What to do -> Every line below between the one holding "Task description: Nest" and the one holding "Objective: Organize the", inclusive, should be copied exactly, and no other line.

(Source data)
******

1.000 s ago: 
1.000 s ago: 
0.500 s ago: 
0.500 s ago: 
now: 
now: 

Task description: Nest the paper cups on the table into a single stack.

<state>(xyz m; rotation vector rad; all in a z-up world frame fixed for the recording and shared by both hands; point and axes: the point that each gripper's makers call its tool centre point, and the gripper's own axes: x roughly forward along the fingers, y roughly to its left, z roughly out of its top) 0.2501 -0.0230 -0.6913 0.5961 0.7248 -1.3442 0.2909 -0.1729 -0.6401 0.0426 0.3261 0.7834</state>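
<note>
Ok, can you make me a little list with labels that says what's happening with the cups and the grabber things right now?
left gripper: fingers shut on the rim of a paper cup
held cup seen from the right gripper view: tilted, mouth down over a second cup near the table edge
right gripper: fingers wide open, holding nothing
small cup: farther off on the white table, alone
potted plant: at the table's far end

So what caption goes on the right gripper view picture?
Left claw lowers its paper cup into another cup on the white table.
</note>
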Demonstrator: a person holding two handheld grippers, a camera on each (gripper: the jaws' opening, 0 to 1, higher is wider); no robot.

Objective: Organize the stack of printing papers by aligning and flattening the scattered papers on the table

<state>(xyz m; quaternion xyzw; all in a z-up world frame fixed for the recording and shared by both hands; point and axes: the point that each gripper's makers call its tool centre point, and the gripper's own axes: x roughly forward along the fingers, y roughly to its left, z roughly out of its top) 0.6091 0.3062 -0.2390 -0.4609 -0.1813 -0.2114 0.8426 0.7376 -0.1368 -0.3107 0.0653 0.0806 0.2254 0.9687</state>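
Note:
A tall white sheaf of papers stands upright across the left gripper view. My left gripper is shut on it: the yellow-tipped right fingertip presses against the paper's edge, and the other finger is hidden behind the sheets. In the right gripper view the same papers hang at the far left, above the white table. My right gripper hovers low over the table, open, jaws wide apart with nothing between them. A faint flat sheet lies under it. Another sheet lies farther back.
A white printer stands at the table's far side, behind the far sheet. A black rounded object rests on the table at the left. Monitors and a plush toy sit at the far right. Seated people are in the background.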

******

Task solution ->
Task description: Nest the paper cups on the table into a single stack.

<state>(xyz m; rotation vector rad; all in a z-up world frame fixed for the recording and shared by both hands; point and axes: the point that each gripper's makers call its tool centre point, and the gripper's own axes: x roughly forward along the fingers, y roughly to its left, z roughly out of its top) 0.2501 -0.0230 -0.6913 0.5961 0.7248 -1.3442 0.2909 -0.1729 -0.6401 0.0426 0.3261 0.7834</state>
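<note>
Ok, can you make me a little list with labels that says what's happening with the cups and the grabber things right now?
left gripper: fingers shut on the rim of a paper cup
held cup seen from the right gripper view: tilted, mouth down over a second cup near the table edge
right gripper: fingers wide open, holding nothing
small cup: farther off on the white table, alone
potted plant: at the table's far end

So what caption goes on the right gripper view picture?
Left claw lowers its paper cup into another cup on the white table.
</note>
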Demonstrator: a person holding two handheld grippers, a camera on each (gripper: the jaws' opening, 0 to 1, higher is wider); no robot.

Objective: Organize the stack of printing papers by aligning and flattening the scattered papers on the table

Nothing else is left to add to this answer.